A case-closure memorandum from Ball is attached to DeJong's complaint. (Doc. 1-19). The memorandum informed DeJong of the termination of the EOA investigation and included copies of the Reporting Student's initial complaint and supporting materials. (Doc. 1, ¶ 158; Docs. 1-20; 1-21; 1-22). The case-closure memorandum also stated a possible rationale behind the NCOs. Apparently, the NCO pertaining to the Reporting Student was issued based on the student's written complaint alleging that DeJong engaged in a pattern of behavior amounting to religious discrimination/harassment by sharing social media materials, telling the student of her doomed position in the event of a rapture, and recommending a podcast called “Demons are Real” to the Reporting Student. In its initial inquiry into the allegations, the EOA also learned that another student recalled that DeJong addressed a Black person using a racial slur and made a threatening statement to that student, and, thus, issued an NCO against that student (who was ultimately unwilling to participate further with the investigation).

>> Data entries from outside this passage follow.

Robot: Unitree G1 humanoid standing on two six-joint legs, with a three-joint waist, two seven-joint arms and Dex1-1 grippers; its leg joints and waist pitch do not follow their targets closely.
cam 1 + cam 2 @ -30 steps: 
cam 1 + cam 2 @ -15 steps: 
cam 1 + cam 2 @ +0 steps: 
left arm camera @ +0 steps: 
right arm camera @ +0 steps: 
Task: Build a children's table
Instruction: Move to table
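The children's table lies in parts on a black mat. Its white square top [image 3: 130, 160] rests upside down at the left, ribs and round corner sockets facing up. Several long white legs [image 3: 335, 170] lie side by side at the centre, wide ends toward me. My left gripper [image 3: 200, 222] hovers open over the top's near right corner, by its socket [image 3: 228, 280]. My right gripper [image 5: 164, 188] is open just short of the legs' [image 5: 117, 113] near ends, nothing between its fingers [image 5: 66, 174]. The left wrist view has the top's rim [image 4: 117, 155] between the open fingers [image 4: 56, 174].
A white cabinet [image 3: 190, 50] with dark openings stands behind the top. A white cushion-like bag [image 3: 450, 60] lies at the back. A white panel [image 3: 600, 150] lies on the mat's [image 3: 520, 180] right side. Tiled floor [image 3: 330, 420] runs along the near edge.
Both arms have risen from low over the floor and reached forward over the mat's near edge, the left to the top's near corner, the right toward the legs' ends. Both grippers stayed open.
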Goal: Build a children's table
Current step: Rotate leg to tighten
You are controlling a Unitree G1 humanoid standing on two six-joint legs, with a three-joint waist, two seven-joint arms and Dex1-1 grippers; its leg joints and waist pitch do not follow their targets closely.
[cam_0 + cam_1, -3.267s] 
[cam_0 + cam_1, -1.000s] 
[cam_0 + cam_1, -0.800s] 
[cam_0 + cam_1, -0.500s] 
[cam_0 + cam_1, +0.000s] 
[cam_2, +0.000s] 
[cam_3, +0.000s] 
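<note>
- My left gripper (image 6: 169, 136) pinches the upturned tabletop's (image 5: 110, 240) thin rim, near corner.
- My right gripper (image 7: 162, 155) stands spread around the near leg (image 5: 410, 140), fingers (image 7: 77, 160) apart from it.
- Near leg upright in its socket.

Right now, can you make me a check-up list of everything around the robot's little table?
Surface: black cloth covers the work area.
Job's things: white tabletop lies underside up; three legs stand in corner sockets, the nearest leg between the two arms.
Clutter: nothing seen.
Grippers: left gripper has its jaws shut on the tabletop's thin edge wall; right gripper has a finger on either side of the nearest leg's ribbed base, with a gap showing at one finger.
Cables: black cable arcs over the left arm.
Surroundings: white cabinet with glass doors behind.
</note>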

To begin, the allegation that DeJong's speech motivated the decision to issue the NCOs is conclusory and not entitled to an assumption of truth. DeJong also asserts knowledge on behalf of Ball and Pembrook as to her speech. Of course, awareness or knowledge of the protected speech is one component of demonstrating speech as a motivating factor. See Daza v. Indiana, 941 F.3d 303, 309 (7th Cir. 2019) (“As a threshold matter, the plaintiff must show that the defendant was aware of the protected conduct.”). Simply alleging that Ball and Pembrook knew of the protected speech, without more, would not lead to a reasonable inference that DeJong's speech motivated the issuance of the NCOs, because a fairly “obvious alternative explanation” for the issuance of the NCOs exists, see Ashcroft v. Iqbal, 556 U.S. 662, 682 (2009), that Pembrook and Ball issued the NCOs while further investigating the Reporting Student's formal complaint that DeJong perpetuated discrimination and harassment. (Doc. 1, ¶ 158; Docs. 1-20; 1-21; 1-22). For example, DeJong did not also allege suspicious timing (as the NCOs were issued promptly after receipt of the student complaint, not after the protected speech itself). But DeJong attached the Reporting Student's EOA complaint and the case-closure memorandum to her complaint, which both support the notion that Ball and Pembrook were motivated by DeJong's protected speech in issuing the NCOs. The case-closure memorandum appears to indicate that Pembrook and Ball considered DeJong's expressions of her religious and political beliefs with the Reporting Student in issuing at least one of the NCOs (while the other might have been based on threatening and racially charged remarks which may not qualify as protected speech depending on the investigation). Given the EOA complaint and memorandum, DeJong has properly pleaded that her protected speech was at least a motivating factor in the issuance of the NCOs. As such, she has properly pleaded a constitutional violation.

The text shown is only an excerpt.